“Bırak ey âşık hileyi düzeni virâne ol, virâne! Ateşin tâ ortasına atıl, âdeta gönlüne gir de pervâne ol, pervâne!
Hem kendine yabancı kesil, hem evini yık da ondan sonra gel, âşıklarla aynı evde otur, ayni evde onlarla düş kalk!
Yürü, gönlünü, yedi kere yıka kinden de; sonra gel, aşk şarâbına kadeh kesil, kadeh!
Sevgiliye lâyık olman için, tâmamiyle can kesilmelisin… Sarhoşların yanına gidiyorsan; sarhoş ol, sarhoş!”
“Hevâ ve hevese meyletmek bir kilittir ki gönüllerimiz onunla kilitlenir.
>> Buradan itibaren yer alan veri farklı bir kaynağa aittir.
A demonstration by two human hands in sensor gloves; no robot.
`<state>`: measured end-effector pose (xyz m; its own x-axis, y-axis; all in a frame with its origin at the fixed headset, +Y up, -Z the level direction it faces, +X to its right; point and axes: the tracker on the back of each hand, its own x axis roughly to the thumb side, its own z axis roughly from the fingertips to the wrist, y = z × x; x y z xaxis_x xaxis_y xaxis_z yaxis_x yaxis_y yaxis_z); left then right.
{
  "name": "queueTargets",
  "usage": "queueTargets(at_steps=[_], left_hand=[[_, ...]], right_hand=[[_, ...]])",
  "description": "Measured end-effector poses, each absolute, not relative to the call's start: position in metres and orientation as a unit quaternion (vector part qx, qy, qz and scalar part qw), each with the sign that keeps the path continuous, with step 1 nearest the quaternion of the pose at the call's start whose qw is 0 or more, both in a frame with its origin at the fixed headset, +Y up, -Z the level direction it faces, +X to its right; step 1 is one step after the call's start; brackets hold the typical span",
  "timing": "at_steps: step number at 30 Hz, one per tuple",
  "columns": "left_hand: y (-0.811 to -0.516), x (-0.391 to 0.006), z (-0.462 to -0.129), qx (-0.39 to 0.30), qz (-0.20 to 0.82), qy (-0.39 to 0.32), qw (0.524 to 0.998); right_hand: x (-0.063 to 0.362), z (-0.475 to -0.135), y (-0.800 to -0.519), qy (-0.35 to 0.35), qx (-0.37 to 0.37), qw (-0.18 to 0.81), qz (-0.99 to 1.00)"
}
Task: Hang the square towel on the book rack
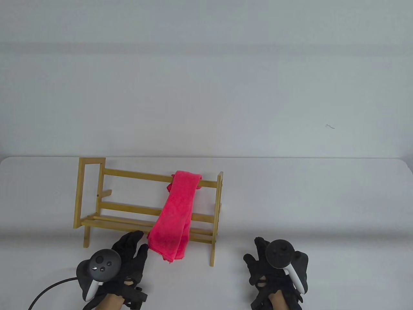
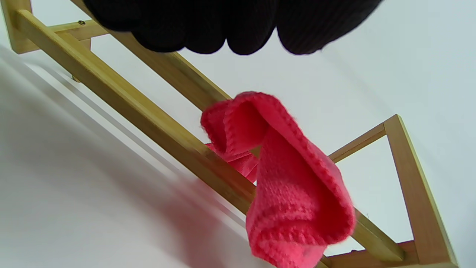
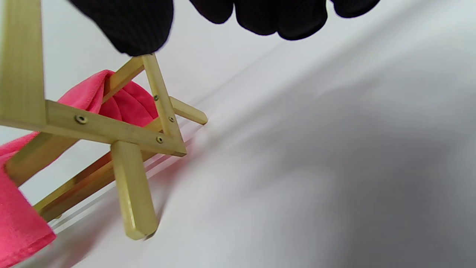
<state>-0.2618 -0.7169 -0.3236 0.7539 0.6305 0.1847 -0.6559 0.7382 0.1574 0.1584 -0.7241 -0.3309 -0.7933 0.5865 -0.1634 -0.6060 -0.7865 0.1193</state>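
Note:
A pink square towel [image 1: 176,213] hangs folded over the top rail of the wooden book rack [image 1: 93,193], its lower end draped past the rack's front edge. The towel also shows in the left wrist view [image 2: 293,186] over a rail of the rack [image 2: 122,104], and in the right wrist view [image 3: 122,100] behind the rack's end frame [image 3: 130,178]. My left hand [image 1: 130,255] is open and empty just left of the towel's lower end, not touching it. My right hand [image 1: 271,264] is open and empty on the table right of the rack.
The white table [image 1: 322,200] stretches to the right of the rack. A black cable [image 1: 48,290] runs from the left hand toward the bottom left edge. A plain white wall [image 1: 206,80] stands behind the table.

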Motion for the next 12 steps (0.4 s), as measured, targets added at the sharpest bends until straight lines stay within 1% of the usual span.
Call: queueTargets(at_steps=[12], left_hand=[[-0.717,-0.2617,-0.3238,0.104,0.346,-0.06,0.931]], right_hand=[[0.1585,-0.3312,-0.7248,0.084,-0.059,0.316,0.943]])
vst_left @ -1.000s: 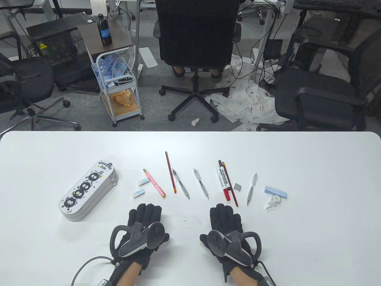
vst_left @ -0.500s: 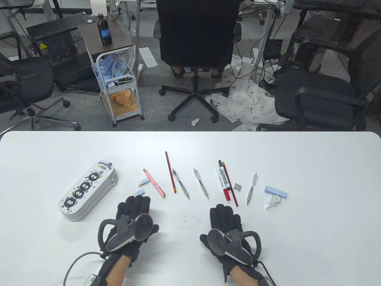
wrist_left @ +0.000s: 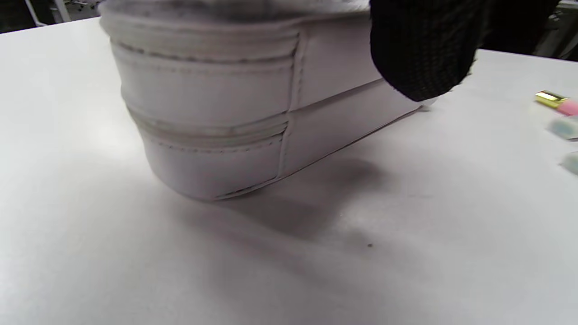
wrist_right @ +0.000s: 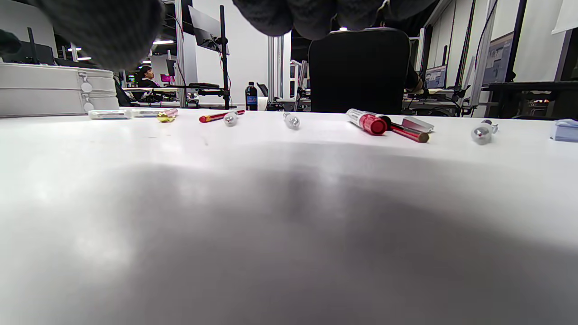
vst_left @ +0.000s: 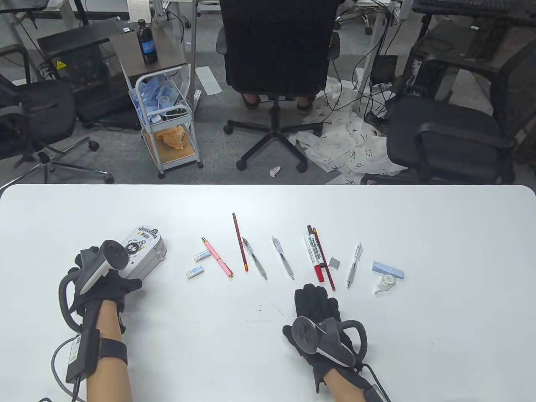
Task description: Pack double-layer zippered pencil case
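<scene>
The white double-layer pencil case (vst_left: 144, 247) with black cartoon figures lies at the table's left. My left hand (vst_left: 104, 272) covers and grips its near end. In the left wrist view a gloved finger (wrist_left: 424, 49) presses the case's side (wrist_left: 216, 104), both zips look closed, and the near end seems raised slightly off the table. My right hand (vst_left: 315, 300) rests flat and empty on the table, just in front of the red-capped marker (vst_left: 314, 253).
To the right of the case lies a row of things. It holds two small erasers (vst_left: 195, 272), a pink pen (vst_left: 217, 257), a red pencil (vst_left: 240, 242), clear pens (vst_left: 282, 257), a grey block (vst_left: 334, 263), a blue pad (vst_left: 388, 269) and a correction tape (vst_left: 384, 284).
My left hand moved from the table's front middle out to the left and took hold of the pencil case's near end. The right hand stayed put.
</scene>
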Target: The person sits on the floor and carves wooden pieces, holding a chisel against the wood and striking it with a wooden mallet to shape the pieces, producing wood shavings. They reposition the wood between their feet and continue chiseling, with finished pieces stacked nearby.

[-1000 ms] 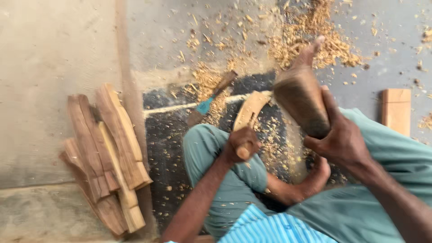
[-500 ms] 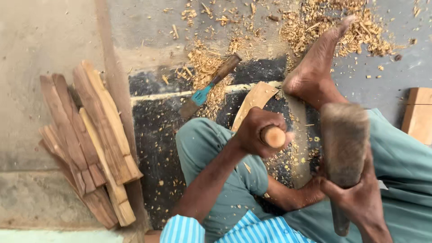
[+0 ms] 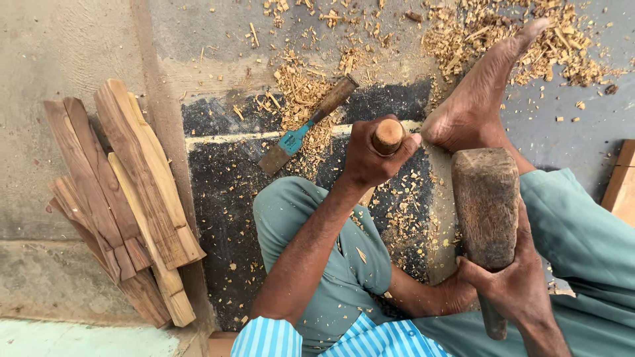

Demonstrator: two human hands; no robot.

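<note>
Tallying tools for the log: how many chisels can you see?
2: one gripped upright in the left hand, handle top showing; one teal-collared chisel lying among shavings. Others may be hidden.

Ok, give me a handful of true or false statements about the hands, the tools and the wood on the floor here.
1. The left hand grips a round wooden tool handle. True.
2. The right hand holds a metal hammer. False: it holds a wooden mallet.
3. A chisel with a teal collar lies on the floor, in neither hand. True.
4. The stacked wood pieces rest on the person's lap. False: they lie on the floor to the left.
5. Wood shavings are scattered by the bare foot. True.
</note>
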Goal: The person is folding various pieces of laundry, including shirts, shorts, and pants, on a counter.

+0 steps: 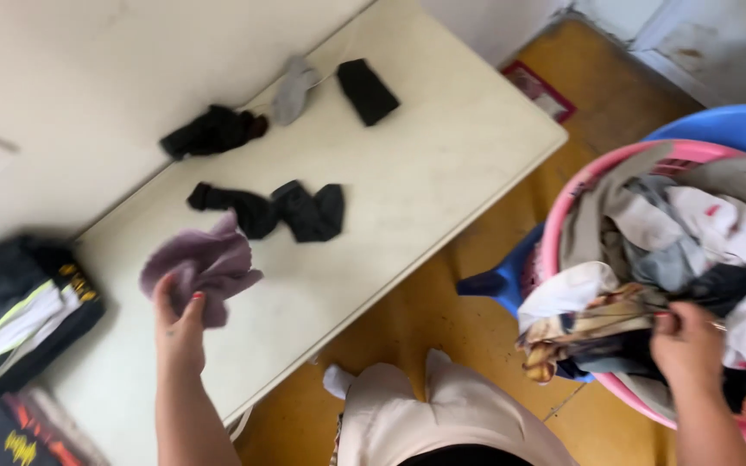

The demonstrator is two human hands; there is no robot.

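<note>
The mauve cloth (203, 267) could slip from the left hand (180, 328), since only the fingertips pinch its lower edge and most of it hangs free over the table (442, 155). It might land on the dark socks (278, 210) just past it at 1 o'clock and muddle the 4 small pieces laid out there. In the pink basket (563, 216) at 3 o'clock, the patterned garment (593, 332) looks tangled with its neighbours, so a hard tug could drag other laundry over the rim onto the floor.

The left arm reaches forward from 6 o'clock, wrist raised, fingers closed on the cloth above the table's near edge. The right hand (688, 345) is curled into a fist, knuckles up, gripping the patterned garment inside the basket. Folded clothes (10, 319) sit at 9 o'clock.
</note>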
Sen anahtar ol… Anahtarların dişi kesil, anahtarların dişi!
Mustafâ Hannâne direğini okşadı. Bir ağaçtan da aşağı değilsin ya… Hannâne direği ol, Hannâne direği!
Süleyman, kuşdilini duy, öğren diyor sana! Hâlbuki sen bir tuzaksın ki kuş senden kaçıyor. Tuzak olma, yuva ol, yuva!